Friday November 11th– The Lavender Leaders from the LGBTQ center of Montclair State University came to NJIT to host an interactive workshop for students on behalf of the Division of Academic Support and Student Affairs. This workshop gave NJIT students the opportunity to better understand and learn more about people who identified as lesbian, gay, bisexual, transgender, and queer in everyday life through a series of interactive activities.
At the workshop, students wore a labeled name tag with their name and their preferred pronouns. All attendees sat in a small group with one of the Lavender leaders. Each member of the group introduced themselves to the other members at the table and mentioned their preferred pronouns.
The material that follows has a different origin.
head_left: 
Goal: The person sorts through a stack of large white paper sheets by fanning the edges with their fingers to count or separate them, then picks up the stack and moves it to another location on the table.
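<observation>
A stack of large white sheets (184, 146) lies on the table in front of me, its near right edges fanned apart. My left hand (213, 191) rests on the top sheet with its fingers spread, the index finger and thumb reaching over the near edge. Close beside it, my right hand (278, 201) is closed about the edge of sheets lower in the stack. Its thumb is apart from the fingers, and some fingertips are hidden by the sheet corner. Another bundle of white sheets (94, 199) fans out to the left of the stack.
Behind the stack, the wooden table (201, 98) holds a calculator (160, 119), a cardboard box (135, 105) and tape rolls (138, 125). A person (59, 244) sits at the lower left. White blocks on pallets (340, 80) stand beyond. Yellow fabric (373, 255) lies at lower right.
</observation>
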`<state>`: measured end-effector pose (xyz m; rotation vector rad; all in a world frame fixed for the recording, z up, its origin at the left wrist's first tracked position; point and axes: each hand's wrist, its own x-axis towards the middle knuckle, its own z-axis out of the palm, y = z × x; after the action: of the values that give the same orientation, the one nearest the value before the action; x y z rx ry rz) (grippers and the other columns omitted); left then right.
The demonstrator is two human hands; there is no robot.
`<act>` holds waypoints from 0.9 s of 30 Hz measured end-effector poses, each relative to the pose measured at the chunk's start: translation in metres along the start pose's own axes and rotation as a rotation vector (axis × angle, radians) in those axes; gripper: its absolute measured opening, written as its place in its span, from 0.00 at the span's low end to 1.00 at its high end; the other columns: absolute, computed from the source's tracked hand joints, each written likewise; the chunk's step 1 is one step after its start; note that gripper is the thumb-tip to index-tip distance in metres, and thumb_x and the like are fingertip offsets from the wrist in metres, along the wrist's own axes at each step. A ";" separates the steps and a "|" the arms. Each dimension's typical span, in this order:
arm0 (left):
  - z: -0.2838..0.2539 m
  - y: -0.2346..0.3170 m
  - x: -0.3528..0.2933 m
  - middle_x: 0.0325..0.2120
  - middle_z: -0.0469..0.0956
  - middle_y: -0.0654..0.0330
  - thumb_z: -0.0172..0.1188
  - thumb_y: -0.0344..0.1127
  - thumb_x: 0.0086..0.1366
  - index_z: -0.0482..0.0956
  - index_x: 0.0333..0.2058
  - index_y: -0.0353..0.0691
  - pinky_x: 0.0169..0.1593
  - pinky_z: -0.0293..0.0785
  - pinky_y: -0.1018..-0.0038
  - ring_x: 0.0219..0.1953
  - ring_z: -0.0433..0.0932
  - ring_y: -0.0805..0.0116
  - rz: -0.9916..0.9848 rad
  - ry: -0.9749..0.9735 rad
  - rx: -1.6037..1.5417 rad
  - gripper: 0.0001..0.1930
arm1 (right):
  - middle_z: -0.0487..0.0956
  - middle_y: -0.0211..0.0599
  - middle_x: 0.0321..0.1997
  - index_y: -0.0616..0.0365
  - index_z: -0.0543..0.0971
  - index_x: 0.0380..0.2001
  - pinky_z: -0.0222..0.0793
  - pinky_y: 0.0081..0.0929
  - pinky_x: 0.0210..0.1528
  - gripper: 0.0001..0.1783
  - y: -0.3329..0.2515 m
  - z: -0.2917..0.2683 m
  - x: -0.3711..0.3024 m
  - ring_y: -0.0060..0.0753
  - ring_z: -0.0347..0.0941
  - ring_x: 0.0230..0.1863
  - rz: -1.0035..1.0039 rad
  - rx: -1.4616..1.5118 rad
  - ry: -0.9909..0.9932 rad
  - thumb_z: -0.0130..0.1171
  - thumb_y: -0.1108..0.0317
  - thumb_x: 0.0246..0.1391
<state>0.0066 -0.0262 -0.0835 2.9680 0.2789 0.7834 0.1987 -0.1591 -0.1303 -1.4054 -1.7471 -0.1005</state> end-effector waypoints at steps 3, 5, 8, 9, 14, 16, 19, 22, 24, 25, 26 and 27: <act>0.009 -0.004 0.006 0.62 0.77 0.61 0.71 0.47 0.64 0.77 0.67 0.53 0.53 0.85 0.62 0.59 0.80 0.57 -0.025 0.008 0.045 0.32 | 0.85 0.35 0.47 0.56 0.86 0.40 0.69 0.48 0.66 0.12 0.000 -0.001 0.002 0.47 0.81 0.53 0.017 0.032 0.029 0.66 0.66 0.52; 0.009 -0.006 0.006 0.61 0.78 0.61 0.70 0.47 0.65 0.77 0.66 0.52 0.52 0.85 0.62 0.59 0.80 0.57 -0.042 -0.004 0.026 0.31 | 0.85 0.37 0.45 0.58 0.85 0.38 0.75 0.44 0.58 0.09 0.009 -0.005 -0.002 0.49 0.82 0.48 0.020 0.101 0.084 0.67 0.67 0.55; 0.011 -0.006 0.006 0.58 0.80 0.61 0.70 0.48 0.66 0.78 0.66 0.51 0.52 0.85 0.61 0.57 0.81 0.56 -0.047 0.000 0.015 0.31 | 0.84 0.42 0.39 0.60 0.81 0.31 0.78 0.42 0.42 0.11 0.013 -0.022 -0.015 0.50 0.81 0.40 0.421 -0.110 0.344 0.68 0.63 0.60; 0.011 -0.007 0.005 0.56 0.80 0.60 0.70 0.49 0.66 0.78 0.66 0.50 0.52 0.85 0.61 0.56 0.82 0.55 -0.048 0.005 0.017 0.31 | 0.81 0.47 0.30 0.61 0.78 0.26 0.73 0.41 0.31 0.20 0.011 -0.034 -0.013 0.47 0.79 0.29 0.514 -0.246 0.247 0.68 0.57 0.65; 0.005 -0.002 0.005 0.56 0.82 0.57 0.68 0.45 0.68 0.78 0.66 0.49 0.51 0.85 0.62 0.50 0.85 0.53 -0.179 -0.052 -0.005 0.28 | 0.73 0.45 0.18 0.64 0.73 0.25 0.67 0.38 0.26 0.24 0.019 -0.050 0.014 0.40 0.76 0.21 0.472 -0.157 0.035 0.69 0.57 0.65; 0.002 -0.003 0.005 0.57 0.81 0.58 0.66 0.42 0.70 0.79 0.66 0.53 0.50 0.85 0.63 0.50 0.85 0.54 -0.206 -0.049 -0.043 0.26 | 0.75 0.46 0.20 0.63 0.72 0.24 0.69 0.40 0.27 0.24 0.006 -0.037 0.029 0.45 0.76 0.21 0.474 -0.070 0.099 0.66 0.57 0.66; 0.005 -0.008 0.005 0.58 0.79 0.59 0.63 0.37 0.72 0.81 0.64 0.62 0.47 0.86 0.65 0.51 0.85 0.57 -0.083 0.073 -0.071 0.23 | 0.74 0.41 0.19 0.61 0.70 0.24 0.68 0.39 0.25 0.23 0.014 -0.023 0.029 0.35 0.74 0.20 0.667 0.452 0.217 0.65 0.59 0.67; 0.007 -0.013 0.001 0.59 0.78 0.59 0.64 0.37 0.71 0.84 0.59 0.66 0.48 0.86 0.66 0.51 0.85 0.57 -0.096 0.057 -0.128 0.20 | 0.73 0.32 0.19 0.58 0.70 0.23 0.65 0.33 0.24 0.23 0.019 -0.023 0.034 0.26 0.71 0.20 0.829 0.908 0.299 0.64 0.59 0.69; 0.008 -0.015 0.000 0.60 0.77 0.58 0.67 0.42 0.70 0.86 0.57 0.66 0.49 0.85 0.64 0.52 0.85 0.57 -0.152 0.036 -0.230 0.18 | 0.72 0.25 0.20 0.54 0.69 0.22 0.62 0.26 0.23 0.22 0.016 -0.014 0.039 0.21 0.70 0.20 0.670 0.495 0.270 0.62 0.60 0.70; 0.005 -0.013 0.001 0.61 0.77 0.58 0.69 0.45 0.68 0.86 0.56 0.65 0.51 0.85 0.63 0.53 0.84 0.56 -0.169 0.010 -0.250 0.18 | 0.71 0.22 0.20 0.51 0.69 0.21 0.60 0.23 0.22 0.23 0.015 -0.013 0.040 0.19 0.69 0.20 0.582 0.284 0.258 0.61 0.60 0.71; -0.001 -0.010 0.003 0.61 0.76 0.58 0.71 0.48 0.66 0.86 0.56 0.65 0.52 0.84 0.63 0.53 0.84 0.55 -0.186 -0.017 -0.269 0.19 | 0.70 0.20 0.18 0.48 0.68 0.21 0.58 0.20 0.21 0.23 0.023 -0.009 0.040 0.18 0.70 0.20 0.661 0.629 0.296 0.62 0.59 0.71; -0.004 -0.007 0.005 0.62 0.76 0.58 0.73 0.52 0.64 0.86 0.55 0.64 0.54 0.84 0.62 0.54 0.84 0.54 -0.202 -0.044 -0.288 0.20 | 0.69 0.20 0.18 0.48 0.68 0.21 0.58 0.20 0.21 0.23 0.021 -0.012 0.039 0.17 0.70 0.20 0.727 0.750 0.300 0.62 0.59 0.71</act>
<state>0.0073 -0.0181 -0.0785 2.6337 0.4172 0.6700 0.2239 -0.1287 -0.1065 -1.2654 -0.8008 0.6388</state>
The workshop explained what the different kinds of pronouns were and the significance of each pronoun.
The most common pronouns are gender binary; he/his/him refers to males, she/her/hers refers to females. There are other pronouns such as ze/zir and per, which are more gender neutral. Other people prefer not to be addressed with pronouns and just by their first name. It is important to call people by their preferred pronouns as it is their personal form of gender identification.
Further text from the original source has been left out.